Well, your object is represented with some starting coordinates (x,y)^t. In order to rotate that in 2D space, you would use the rotation matrix
R = [ cos(a) -sin(a)]
[ sin(a) cos(a) ]
Since you also want to perform a translation T (move along the sine wave), you can make up an affine transformation by extending you 2D coordinates to 3D homogenous coordinates.
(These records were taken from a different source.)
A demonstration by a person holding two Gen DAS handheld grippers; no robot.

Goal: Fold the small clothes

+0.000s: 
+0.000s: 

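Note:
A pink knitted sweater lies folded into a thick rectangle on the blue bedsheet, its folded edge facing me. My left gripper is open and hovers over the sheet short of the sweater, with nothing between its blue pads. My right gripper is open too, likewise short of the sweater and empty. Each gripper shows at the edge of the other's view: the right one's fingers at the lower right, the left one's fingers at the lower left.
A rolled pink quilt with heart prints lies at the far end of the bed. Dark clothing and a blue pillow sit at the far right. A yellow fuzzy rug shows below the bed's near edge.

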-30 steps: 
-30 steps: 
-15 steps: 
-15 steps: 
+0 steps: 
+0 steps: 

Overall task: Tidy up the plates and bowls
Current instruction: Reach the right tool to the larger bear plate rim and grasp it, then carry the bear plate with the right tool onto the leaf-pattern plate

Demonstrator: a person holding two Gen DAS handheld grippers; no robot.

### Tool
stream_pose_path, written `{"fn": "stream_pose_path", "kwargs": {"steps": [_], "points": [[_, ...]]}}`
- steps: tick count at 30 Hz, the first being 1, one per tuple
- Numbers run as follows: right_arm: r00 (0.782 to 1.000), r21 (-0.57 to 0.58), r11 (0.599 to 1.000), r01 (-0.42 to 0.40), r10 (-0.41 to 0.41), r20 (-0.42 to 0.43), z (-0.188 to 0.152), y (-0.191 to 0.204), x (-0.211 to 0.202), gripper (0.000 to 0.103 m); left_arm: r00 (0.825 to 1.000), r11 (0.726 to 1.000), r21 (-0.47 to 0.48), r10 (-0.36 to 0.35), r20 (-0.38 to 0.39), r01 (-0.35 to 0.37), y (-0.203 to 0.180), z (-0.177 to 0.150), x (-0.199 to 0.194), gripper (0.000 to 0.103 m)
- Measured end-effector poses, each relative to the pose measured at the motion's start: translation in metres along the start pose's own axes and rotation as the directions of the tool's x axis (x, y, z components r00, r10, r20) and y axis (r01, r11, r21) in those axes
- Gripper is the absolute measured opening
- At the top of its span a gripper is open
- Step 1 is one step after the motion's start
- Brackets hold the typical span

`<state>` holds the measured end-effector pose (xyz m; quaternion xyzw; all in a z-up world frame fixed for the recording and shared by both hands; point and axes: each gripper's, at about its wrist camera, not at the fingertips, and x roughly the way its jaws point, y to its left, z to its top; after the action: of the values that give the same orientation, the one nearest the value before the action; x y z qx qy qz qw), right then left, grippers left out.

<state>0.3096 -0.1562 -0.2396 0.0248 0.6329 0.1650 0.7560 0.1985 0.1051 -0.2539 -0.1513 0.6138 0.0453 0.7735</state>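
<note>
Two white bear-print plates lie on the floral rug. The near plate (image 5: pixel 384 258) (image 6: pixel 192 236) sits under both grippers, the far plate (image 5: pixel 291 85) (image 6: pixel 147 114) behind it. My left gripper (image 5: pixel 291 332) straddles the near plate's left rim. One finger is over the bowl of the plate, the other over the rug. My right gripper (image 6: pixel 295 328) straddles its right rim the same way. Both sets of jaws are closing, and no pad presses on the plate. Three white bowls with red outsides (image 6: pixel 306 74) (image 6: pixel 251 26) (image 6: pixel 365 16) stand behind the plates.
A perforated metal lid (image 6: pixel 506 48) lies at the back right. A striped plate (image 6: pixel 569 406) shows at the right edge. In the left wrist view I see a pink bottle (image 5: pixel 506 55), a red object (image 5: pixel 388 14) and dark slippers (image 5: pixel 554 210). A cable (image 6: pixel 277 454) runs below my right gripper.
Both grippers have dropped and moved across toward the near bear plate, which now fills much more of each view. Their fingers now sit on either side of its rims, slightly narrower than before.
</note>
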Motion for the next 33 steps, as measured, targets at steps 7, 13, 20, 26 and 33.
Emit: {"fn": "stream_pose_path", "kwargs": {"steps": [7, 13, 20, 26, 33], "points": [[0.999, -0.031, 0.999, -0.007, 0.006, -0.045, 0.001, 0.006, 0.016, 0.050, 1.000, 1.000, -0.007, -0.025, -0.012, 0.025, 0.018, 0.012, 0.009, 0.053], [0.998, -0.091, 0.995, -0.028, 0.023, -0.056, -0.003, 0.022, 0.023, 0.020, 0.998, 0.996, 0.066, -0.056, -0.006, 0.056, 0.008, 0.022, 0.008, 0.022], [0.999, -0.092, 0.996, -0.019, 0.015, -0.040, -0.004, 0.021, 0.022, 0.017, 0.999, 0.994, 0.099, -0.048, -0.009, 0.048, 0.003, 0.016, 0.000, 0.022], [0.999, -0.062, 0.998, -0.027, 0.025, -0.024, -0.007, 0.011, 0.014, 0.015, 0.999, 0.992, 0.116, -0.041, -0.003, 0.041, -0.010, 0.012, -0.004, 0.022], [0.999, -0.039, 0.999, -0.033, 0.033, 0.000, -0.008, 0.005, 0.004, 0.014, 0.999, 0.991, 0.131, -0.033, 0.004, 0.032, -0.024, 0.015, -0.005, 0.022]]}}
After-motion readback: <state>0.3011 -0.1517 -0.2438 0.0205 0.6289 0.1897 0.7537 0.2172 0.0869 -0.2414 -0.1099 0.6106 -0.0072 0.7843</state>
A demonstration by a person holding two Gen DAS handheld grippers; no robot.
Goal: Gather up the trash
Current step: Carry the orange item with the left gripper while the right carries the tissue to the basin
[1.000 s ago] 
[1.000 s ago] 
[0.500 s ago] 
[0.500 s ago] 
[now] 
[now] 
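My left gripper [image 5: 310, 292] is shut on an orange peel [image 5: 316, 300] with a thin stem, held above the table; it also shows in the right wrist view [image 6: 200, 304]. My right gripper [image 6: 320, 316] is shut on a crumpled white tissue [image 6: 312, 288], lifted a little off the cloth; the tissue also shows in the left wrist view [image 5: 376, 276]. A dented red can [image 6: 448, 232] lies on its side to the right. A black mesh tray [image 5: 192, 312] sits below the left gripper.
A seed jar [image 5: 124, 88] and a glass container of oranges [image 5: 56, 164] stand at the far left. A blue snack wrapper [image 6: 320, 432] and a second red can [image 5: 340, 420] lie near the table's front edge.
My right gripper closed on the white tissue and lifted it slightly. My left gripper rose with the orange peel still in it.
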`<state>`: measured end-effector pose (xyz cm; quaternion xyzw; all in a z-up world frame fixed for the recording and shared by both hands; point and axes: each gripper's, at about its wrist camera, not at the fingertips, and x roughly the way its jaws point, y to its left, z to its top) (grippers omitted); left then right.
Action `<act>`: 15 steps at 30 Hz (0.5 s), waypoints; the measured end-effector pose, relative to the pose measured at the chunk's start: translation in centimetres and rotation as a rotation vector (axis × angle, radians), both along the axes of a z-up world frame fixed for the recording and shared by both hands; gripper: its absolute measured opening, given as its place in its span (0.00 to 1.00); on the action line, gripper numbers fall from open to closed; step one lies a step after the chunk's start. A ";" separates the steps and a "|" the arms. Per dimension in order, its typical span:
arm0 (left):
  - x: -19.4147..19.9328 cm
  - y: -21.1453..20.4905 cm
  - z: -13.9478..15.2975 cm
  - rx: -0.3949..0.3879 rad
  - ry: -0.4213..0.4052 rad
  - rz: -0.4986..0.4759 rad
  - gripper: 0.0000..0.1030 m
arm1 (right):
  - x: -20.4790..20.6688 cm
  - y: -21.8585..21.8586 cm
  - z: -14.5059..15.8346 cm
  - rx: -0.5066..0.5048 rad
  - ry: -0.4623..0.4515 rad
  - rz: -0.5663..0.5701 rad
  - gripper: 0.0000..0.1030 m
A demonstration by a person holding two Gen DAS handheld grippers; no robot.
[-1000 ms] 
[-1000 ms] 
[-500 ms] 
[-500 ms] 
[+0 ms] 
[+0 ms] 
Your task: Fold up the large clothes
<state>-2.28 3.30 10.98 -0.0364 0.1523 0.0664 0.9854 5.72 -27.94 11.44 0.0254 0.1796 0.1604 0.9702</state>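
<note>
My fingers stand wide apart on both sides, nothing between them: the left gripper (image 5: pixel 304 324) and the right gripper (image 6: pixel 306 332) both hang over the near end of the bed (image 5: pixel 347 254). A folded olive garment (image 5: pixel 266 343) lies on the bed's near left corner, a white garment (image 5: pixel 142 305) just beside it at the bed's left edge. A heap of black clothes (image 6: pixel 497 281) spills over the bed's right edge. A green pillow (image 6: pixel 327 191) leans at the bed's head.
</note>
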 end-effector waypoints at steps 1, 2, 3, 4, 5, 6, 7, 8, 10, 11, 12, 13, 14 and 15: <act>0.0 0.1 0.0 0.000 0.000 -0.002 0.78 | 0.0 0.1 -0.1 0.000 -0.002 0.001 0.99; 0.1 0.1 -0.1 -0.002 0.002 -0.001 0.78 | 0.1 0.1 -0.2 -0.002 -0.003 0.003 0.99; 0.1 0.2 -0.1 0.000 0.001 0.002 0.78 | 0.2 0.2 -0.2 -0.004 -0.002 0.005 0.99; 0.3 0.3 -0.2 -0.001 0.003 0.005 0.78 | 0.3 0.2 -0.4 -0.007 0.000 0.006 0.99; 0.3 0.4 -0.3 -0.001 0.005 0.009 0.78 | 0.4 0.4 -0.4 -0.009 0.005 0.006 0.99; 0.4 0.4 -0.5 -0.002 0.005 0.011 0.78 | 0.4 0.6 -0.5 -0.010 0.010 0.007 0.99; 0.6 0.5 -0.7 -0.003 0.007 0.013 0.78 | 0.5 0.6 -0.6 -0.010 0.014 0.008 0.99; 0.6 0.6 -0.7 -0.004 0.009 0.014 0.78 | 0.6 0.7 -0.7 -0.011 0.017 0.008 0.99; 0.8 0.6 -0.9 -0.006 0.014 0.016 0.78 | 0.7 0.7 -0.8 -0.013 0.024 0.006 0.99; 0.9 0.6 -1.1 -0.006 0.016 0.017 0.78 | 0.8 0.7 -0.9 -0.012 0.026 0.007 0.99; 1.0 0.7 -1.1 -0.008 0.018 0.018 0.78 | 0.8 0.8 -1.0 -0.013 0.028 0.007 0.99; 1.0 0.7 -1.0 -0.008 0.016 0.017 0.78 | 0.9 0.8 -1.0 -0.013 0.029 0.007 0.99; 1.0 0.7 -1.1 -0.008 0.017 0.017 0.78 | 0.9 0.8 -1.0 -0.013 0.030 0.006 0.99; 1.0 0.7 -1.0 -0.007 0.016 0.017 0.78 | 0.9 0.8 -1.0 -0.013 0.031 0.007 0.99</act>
Assume your translation will be (tx,ty) and your angle of rotation (in radians) is a, the transformation matrix will be
T = [ cos(a) -sin(a) tx
sin(a) cos(a) ty
0 0 1 ]
When you transform your original (x,y) point to (x,y,1) a simple
T * (x,y,1)^t
will do the trick.
You can go back from homogenous to cartesian coordinates by dividing all elements by the last one (i.e. you loose one dimension). Since in this simple case they are always 1 you can simply drop the last coordinate and are back in 2D.
Edit:
Mulitplying T and (x,y,1)^t yields:
T*(x,y,1)^t = [ cos(a) -sin(a) tx ] [ x ]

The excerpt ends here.